Professor Q&A
Hal Arkowitz, right, is an associate professor of psychology. He has been involved in the practice of motivational interviewing for more than eight years. In addition to undergraduate courses in clinical psychology, he has been teaching a graduate-level, two-semester practicum every other year since 2000. In the course, each student sees at least two clients for eight to 10 sessions lasting 50 minutes each in which the students employ their motivational interviewing training. Arkowitz sat down to talk with the Daily Wildcat about motivational interviewing and the course – and actually initiated the conversation.
Hal Arkowitz: How many therapists does it take to change a light bulb?
Wildcat: I don’t know; how many?
A: One. But the light bulb has to really want to change. Motivational interviewing is about helping people want to change.
W: Could you tell me more about motivational interviewing?
A: (The approach) assumes that the most effective way to help people change is to increase their motivation for change. It further assumes that the therapist’s job is not to be the advocate for change and not to use techniques specifically to change people, but to try to get people motivated to change. So the motivation comes from them rather than from an external source.
W: Why do you think that’s effective?
A: There’s a lot of data to show that the more people attribute change to themselves, the more likely it is to last.
W: And how do therapists do this?
A: In motivational interviewing, we ask people not only about their reasons for wanting to change, but also their reasons for not wanting to change … The therapist listens to both sides with empathy and doesn’t try to lecture or persuade them.
W: Why is it important that therapists don’t force treatment?
A: There’s lots of research that shows the more directive the therapist’s advice, the more resistant the client becomes. Nobody likes being told what to do, even if it’s for their own good. And this approach bypasses that … by making it the client’s decision.
W: What are you trying to do with motivational interviewing?
A: We reviewed the literature a few years ago and were impressed by what we found on the effectiveness on motivational interviewing. We also saw that it had great potential for other problems, but hadn’t yet been applied to anxiety, depression, eating disorders, et cetera. One of my goals is to bring it from the alcohol, drug literature, to the more general field of psychotherapy.

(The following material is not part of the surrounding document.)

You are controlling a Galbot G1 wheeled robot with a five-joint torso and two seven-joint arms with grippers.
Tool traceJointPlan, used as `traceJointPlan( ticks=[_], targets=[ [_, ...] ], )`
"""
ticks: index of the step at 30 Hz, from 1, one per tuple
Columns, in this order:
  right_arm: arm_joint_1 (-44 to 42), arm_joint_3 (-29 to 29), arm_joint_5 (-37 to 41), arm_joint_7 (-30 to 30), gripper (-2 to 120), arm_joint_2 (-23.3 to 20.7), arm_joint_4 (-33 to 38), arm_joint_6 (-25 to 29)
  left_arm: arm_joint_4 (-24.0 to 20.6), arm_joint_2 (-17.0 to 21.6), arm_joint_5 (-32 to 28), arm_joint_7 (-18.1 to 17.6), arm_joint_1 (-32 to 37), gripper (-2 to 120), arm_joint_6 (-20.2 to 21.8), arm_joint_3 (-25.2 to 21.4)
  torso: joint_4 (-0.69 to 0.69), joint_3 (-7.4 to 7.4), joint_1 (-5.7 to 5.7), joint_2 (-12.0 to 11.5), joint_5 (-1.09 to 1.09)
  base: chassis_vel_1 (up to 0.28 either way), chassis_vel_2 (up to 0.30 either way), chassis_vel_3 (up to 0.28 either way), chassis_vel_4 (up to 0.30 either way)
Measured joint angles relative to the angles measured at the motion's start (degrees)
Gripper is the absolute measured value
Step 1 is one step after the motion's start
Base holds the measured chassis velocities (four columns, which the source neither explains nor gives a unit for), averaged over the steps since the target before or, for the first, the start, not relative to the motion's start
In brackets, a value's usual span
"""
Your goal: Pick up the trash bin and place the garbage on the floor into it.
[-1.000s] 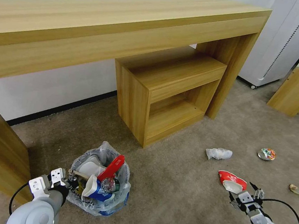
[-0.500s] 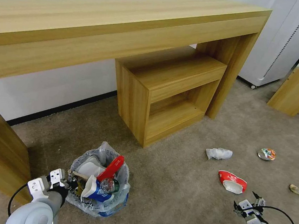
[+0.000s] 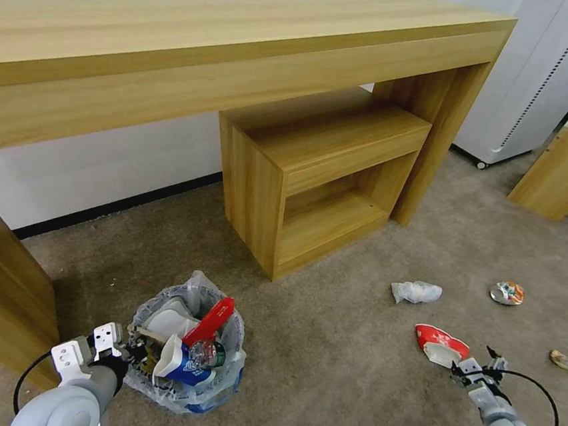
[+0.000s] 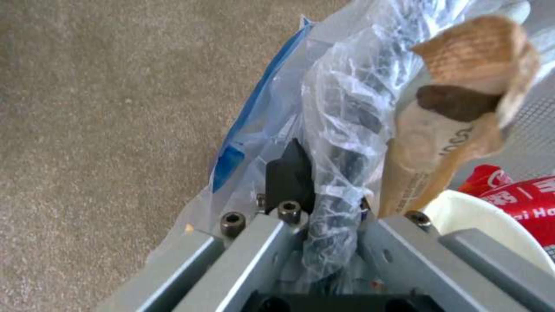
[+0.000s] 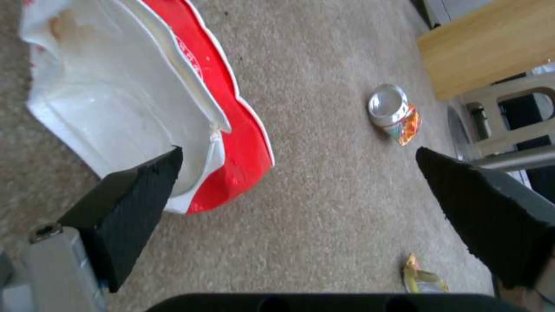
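Red-white paper cup [image 3: 442, 345], crushed flat, lay on the beige floor [image 3: 330, 358], well to the right of the trash bin [image 3: 187, 351]. Taken as the item in hand.

Right end effector [image 3: 477, 371] sat just beside the cup's near edge, low over the carpet, fingers spread wide apart. In the right wrist view one dark fingertip [image 5: 136, 190] overlapped the cup's white lower edge [image 5: 145, 99]; the other fingertip stood well clear over bare carpet. The cup lay ahead of the end effector and off toward that one finger, not centred in the gap. Its long axis ran roughly along the line of approach, slightly slanted. Judgement: the opening needs shifting toward the cup before closing. Right arm clearly the nearer one.

Left end effector [image 3: 100, 349] was clamped on the bin's rim and crinkly plastic liner [image 4: 341, 143], at the side of the bin away from the cup.

Also relative to the cup: white tissue [image 3: 416, 292] just beyond it, crushed can [image 3: 507, 293] farther right, small yellowish scrap [image 3: 567, 362] right again.

Writing: partial "Ha" on a red wrapper [image 4: 514, 195] inside the bin; faint print on a tan paper piece [image 4: 445, 143], unreadable.
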Motion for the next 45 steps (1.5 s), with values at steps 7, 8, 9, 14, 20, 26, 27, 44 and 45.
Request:
traceJointPlan(
  ticks=[7,8,9,14,20,26,27,44,45],
  targets=[
    [3.6,-0.54,-1.86,-1.02,100,2.93,-5.77,2.88,-1.76,-0.28,-0.17,0.1,0.69,0,-0.09,0.24,0.0,0.0,0.0,0.0,0.02,0.0,0.0,0.0,0.0],
    [3.6,-0.54,-1.86,-1.02,100,2.93,-5.77,2.88,-1.76,-0.28,-0.17,0.1,0.69,0,-0.09,0.24,0.0,0.0,0.0,0.0,0.02,0.0,0.0,0.0,0.0],
    [3.97,-0.62,-1.99,-1.02,100,3.23,-6.41,3.15,-1.85,-0.31,-0.17,0.1,0.75,0,-0.1,0.24,0.0,0.0,0.0,0.0,0.01,0.0,0.0,0.0,0.0],
    [6.14,-0.94,-3.52,-1.01,97,5.16,-10.7,4.58,-2.58,-0.37,-0.21,0.11,1.16,0,-0.16,0.1,0.0,0.0,0.0,0.0,0.02,0.0,0.0,0.0,0.0],
    [6.89,-0.33,-4.6,-1.51,80,6.12,-13.16,6.35,-3.08,-0.49,-0.24,0.14,1.32,0,-0.21,0.37,0.0,0.0,0.0,0.0,0.02,0.0,0.0,0.0,0.0],
    [7.2,0.31,-4.96,-1.97,54,6.5,-14.01,7.7,-3.78,-0.64,-0.32,0.15,1.43,0,-0.26,0.62,0.0,0.0,0.0,0.0,0.02,0.0,0.0,0.0,0.0],
    [7.34,0.4,-5.16,-2.11,50,6.6,-14.32,7.97,-3.88,-0.66,-0.33,0.15,1.5,0,-0.29,0.63,0.0,0.0,0.0,0.0,0.03,0.0,0.0,0.0,0.0],
    [7.96,1.08,-6.95,-3.46,0,7.65,-16.02,11.6,-4.6,-1.09,-0.23,0.29,2.01,0,-0.58,0.64,0.0,0.0,0.0,0.0,0.02,0.0,0.0,0.0,0.0],
    [7.96,1.08,-6.95,-3.46,0,7.65,-16.02,11.6,-4.6,-1.09,-0.23,0.29,2.01,0,-0.58,0.64,0.0,0.0,0.0,0.0,0.02,0.0,0.0,0.0,0.0]
  ],
)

W: Is there a process to motivational interviewing?
A: The first stage is preparing people to change when there’s no motivation or when there are mixed feelings or ambivalence about changing … The second stage, which is when they are ready to change, the therapist can suggest ways to change, of viewing the problem. But they do so with the attitude that the client is the expert, and the therapist is the consultant.
W: Tell us about the practicum motivational interviewing course.
A: I’m teaching motivational interviewing to advanced graduate students in the clinical psychology program. In addition to teaching it to them, they are also seeing clients for a brief course of motivational interviewing therapy.
W: Where do you get the clients?
A: From campus, from the community, from other therapists in the community who refer to us and we basically take pretty much most people and most problems. We are currently seeing people with relationship problems, depression and anxiety.
W: About how many clients do your students see per semester?
A: The first semester is training. The second semester, the goal is for them to see two clients each. I supervise each of them individually. We have weekly case conferences, and at the end they write a case report based on measurements taken before and after treatment to see whether or not it was successful.
W: Is there anywhere else on campus that has motivational interviewing?
A: (Campus Health Service) on campus has a program called Project CHAT that is specifically for people who have concerns about their drinking. They get a two-session exposure to motivational interview which would focus around their alcohol abuse. Two graduate students from our department, who have been trained in motivational interviewing, are the ones doing it, though it’s coordinated by Lynn Reyes (an alcohol and drug prevention specialist at Campus Health).